Quand on s'embarque pour les Indes, oubliez le pain tendre du matin : il n'y en a point sur la mer. On emporte le bizcocho, cuit deux fois pour qu'il ne moisisse, dur comme pierre. Il faut le tremper dans le bouillon ou un doigt de vin pour qu'il consente à se laisser mordre. Durant deux mois de houle, c'est lui qui m'a tenu en vie tandis que je méditais le sort des Indiens vers qui je voguais. Pain pauvre, mais pain fidèle.
Ingrédients
- •Farine de froment — une bonne mesure (base)

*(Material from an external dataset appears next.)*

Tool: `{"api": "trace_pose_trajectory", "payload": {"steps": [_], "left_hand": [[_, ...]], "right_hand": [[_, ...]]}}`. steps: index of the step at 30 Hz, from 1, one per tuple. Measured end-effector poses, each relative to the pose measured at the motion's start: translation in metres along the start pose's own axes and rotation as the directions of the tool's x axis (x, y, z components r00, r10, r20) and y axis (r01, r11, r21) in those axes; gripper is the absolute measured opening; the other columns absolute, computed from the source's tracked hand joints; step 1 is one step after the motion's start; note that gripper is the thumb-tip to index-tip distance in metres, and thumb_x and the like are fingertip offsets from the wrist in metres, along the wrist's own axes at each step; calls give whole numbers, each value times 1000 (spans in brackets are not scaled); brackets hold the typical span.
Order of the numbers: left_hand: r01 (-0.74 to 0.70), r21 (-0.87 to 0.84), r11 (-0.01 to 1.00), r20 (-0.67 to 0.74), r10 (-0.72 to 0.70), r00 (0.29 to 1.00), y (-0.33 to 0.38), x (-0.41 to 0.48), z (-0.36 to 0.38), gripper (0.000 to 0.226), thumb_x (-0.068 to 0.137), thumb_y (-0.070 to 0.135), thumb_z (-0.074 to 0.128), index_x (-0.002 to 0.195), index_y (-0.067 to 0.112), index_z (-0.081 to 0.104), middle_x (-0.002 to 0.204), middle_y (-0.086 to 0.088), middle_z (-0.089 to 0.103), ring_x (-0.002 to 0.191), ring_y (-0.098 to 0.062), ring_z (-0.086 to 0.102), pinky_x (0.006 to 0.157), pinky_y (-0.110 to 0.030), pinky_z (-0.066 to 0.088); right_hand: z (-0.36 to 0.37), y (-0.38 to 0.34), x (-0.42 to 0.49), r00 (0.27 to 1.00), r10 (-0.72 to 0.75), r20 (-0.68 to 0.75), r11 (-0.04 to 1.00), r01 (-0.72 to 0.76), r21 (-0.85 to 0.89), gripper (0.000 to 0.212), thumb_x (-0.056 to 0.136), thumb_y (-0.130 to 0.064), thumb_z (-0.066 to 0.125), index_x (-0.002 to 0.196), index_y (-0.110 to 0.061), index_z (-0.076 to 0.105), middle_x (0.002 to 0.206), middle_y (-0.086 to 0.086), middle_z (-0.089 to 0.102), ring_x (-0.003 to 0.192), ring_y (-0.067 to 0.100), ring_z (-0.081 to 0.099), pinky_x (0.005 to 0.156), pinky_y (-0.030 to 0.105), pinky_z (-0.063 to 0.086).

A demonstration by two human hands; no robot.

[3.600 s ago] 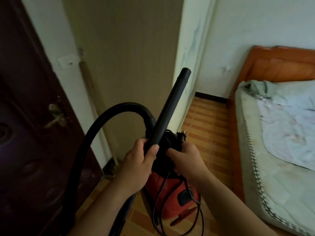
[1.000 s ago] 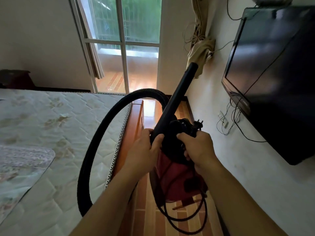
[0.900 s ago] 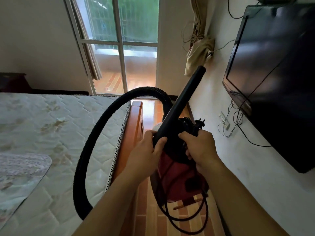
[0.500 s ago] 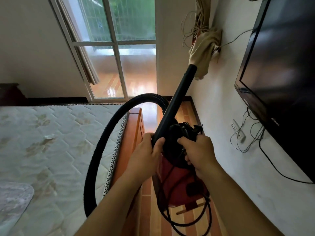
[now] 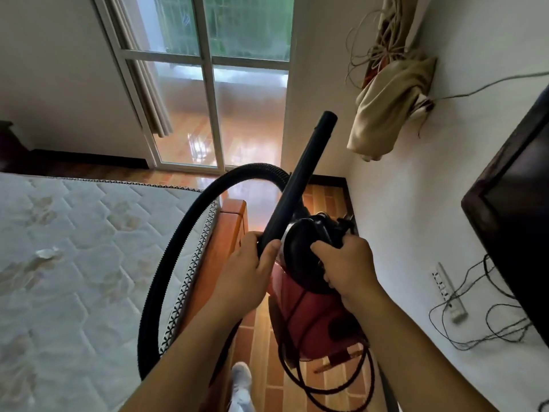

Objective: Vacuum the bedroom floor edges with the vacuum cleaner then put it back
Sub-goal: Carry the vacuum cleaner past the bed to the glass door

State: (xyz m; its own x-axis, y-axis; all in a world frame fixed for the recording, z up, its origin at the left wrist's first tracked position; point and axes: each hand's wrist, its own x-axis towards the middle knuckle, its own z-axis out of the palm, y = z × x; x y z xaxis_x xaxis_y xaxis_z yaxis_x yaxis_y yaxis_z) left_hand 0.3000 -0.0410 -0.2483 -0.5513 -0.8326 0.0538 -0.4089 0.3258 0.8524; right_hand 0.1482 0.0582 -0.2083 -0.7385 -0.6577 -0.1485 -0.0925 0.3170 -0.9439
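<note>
Vacuum cleaner (image 5: 309,319) is off the ground, carried in both hands mid-frame. Its red body hangs over the brick-pattern floor (image 5: 323,200) in the gap between bed and wall.

Left to right on my feed:
- Bare quilted mattress (image 5: 74,263) fills the left side, with the wooden bed frame (image 5: 230,221) at its edge.
- Black ribbed hose (image 5: 166,257) loops out over the mattress edge and arcs back behind the tube. I can't see where it joins.
- Left hand (image 5: 246,275) is wrapped round the lower end of the rigid black tube (image 5: 303,173), thumb across the front. The tube angles up and away toward the glazed door (image 5: 214,84).
- White shoe (image 5: 241,379) shows on the floor below the left forearm.
- Right hand (image 5: 347,263) grips the cleaner's black top, fingers curled over its rim.
- Power cord (image 5: 329,388) hangs in loops under the red body.
- Right wall has a beige cloth (image 5: 386,108) bundled with loose wires up high. A white power strip (image 5: 448,295) with cables plugged in sits lower down, and a dark TV (image 5: 520,203) is at the frame edge.
</note>
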Motion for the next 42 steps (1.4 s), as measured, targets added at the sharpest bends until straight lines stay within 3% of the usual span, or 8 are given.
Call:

- •Eau — ce qu'il faut pour une pâte ferme (liant)
- •Sel — généreux (conservation) (assaisonnement et conservation)
Comment on faisait : Le bizcocho (du latin bis coctus, « cuit deux fois ») était la ration de base des marins espagnols et portugais. Préparé dans des fours de port comme ceux de Séville, point de départ des flottes des Indes, il pouvait se conserver des mois — au prix d'une dureté redoutable et, parfois, des charançons.